## [EXERCISE DIRECTIONS]
Beginning at the line that contains "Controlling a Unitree", reproduce every line to the end of the material without changing any of them.

## [PROVIDED DATA]
++++++

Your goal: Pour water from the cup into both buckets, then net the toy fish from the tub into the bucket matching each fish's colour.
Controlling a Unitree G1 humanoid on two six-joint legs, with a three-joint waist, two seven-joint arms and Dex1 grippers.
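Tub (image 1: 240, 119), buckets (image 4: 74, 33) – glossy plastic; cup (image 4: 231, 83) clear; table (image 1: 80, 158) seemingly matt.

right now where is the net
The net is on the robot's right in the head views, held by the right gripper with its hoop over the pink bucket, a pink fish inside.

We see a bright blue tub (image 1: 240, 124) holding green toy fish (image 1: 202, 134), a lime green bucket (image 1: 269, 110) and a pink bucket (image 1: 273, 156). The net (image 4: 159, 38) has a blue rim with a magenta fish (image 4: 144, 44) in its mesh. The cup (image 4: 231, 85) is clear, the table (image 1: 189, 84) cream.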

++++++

## [ANSWER TO THIS EXERCISE]
Controlling a Unitree G1 humanoid on two six-joint legs, with a three-joint waist, two seven-joint arms and Dex1 grippers.
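Tub (image 1: 240, 119), buckets (image 4: 74, 33) – glossy plastic; cup (image 4: 231, 83) clear; table (image 1: 80, 158) seemingly matt.

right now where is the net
The net is on the robot's right in the head views, held by the right gripper with its hoop over the pink bucket, a pink fish inside.

We see a bright blue tub (image 1: 240, 124) holding green toy fish (image 1: 202, 134), a lime green bucket (image 1: 269, 110) and a pink bucket (image 1: 273, 156). The net (image 4: 159, 38) has a blue rim with a magenta fish (image 4: 144, 44) in its mesh. The cup (image 4: 231, 85) is clear, the table (image 1: 189, 84) cream.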

No additional answer is expected.